RE: Quick Guide to Publishing a Thesaurus on the Semantic Web

Hi Mark, all,

How does this look for the proposed additional section to the quick guide:

---
Creating and Maintaining an RDF Representation of a Thesaurus

Most thesauri are stored in a relational database, XML file(s) or text file(s).  It is usually possible to create an RDF representation of a thesaurus from its current representation format via some sort of automated procedure (e.g. a text parsing program, an XSLT transformation etc.)  When using an automated procedure, care must be taken to ensure that the output generated is sensible and conforms to the recommended usage of the SKOS Core Vocabulary.  

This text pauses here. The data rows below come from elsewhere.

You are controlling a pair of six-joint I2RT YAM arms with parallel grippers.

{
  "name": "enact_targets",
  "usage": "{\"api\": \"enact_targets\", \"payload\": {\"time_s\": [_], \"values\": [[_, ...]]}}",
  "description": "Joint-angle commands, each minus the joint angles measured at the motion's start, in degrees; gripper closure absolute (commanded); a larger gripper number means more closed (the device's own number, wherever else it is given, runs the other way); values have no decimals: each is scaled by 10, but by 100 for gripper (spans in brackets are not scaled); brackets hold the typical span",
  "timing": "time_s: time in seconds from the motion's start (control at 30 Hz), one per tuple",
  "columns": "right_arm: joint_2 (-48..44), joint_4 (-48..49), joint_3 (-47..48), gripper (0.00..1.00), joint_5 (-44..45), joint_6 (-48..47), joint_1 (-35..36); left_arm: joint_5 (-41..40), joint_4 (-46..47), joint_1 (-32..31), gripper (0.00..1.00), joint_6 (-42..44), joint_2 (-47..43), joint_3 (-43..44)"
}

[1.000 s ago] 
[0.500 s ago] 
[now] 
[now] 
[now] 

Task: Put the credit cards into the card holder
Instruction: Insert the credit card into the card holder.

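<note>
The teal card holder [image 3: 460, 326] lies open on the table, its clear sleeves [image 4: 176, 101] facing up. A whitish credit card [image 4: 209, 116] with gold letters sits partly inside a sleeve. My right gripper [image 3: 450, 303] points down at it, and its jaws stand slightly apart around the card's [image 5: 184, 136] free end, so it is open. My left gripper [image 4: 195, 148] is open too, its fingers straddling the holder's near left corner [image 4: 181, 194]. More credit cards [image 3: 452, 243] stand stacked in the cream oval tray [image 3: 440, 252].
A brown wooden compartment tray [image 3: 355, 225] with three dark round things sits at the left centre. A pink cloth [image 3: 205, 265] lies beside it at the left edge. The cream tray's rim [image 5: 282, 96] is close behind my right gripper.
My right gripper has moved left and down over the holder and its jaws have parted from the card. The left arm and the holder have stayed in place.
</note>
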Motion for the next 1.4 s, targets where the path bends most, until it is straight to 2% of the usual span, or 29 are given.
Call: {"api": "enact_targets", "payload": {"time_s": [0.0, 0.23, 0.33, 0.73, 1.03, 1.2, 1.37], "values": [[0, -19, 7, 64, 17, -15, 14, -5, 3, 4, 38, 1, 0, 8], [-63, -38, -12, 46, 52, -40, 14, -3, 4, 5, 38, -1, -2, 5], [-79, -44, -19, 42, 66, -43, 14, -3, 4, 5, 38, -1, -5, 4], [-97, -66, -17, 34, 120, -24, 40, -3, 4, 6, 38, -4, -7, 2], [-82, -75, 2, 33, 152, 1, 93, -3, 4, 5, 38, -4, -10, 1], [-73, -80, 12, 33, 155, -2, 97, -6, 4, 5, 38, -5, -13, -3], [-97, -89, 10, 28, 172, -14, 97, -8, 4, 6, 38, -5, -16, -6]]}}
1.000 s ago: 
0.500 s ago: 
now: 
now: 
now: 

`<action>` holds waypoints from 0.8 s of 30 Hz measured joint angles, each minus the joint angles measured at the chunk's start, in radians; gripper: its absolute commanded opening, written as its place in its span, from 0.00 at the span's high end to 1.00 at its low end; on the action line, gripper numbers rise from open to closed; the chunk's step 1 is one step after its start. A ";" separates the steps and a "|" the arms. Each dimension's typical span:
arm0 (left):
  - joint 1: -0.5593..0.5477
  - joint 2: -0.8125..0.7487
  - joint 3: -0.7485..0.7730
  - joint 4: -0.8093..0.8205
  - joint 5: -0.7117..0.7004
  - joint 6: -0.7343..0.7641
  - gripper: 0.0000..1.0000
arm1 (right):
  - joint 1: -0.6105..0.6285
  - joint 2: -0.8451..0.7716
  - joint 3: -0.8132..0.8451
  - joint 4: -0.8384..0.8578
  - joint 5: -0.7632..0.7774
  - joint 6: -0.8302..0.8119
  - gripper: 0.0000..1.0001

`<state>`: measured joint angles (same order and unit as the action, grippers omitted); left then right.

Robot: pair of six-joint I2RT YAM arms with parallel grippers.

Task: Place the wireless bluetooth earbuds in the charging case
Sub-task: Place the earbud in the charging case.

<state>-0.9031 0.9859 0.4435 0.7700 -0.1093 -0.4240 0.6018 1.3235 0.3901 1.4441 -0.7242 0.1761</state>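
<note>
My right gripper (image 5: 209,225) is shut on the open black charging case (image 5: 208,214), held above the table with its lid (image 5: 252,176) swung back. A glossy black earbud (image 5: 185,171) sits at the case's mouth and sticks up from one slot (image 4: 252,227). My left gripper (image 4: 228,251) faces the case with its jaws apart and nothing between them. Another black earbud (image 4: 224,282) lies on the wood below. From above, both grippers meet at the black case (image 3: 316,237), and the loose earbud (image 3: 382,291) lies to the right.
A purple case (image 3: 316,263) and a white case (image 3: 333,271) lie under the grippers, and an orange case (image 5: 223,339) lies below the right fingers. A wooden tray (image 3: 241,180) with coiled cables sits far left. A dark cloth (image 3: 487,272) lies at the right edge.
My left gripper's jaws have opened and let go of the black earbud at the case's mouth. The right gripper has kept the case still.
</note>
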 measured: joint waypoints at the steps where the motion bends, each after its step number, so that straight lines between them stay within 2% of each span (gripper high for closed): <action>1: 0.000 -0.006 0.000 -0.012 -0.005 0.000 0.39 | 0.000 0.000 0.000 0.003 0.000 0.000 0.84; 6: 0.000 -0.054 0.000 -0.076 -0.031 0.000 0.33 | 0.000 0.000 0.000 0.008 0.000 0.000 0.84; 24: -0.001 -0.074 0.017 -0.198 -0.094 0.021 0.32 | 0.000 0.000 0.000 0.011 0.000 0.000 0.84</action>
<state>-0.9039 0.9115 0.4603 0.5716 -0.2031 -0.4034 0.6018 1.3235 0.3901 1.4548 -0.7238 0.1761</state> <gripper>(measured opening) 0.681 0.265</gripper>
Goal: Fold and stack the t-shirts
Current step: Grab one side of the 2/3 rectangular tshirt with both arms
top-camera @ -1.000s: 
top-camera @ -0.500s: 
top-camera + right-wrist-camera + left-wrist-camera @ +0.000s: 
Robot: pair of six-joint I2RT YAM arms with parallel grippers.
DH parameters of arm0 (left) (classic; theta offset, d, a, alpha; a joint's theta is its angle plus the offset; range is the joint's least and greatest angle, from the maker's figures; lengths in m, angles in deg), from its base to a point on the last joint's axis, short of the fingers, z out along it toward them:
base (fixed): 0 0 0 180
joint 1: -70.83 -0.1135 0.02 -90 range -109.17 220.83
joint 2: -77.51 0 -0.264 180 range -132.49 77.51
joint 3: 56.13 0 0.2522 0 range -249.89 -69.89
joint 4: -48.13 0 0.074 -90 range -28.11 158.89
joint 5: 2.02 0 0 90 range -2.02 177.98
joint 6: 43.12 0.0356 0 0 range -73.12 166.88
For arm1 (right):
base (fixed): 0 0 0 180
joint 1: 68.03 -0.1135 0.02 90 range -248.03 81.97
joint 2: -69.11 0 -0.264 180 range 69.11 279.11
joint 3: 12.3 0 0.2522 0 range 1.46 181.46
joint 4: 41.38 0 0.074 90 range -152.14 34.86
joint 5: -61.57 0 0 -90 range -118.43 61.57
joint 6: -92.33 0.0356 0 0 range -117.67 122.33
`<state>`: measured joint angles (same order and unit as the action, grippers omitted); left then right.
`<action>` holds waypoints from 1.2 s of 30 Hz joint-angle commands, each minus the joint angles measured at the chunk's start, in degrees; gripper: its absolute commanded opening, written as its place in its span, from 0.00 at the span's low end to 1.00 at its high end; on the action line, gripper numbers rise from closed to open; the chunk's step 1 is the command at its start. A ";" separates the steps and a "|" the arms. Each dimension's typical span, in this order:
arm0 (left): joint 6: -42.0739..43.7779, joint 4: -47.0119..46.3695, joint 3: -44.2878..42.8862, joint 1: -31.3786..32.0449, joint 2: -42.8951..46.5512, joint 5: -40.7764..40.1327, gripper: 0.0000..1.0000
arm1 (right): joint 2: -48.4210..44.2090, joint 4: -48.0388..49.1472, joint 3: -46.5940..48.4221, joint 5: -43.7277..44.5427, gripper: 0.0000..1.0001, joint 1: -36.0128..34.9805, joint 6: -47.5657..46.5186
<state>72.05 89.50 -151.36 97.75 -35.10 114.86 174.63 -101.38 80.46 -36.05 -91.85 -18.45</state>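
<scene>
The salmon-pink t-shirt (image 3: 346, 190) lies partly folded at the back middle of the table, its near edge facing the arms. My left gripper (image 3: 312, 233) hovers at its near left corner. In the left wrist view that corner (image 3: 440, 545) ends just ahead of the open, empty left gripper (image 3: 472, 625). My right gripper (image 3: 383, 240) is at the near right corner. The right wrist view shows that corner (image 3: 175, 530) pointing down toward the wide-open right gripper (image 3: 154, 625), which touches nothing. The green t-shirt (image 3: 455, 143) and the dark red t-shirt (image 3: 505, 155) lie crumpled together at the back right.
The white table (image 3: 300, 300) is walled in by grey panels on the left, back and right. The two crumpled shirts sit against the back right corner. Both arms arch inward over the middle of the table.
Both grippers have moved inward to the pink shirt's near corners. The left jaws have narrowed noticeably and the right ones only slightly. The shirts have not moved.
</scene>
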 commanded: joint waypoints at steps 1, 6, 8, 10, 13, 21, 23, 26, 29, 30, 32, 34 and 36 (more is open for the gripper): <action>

For example, if an XML format contains an XML element whose name is 'scopenote' it should not be automatically assumed that the textual content of these elements should be converted to the value of a skos:scopeNote property.  Perhaps these 'scopenote' elements actually contain definitions, in which case the skos:definition property should be used; or perhaps the 'scopenote' elements have been used very loosely and contain all kinds of note types, in which case the more general skos:publicNote property would be more appropriate.  A full discussion of conversion techniques and best practice is beyond the scope of this document.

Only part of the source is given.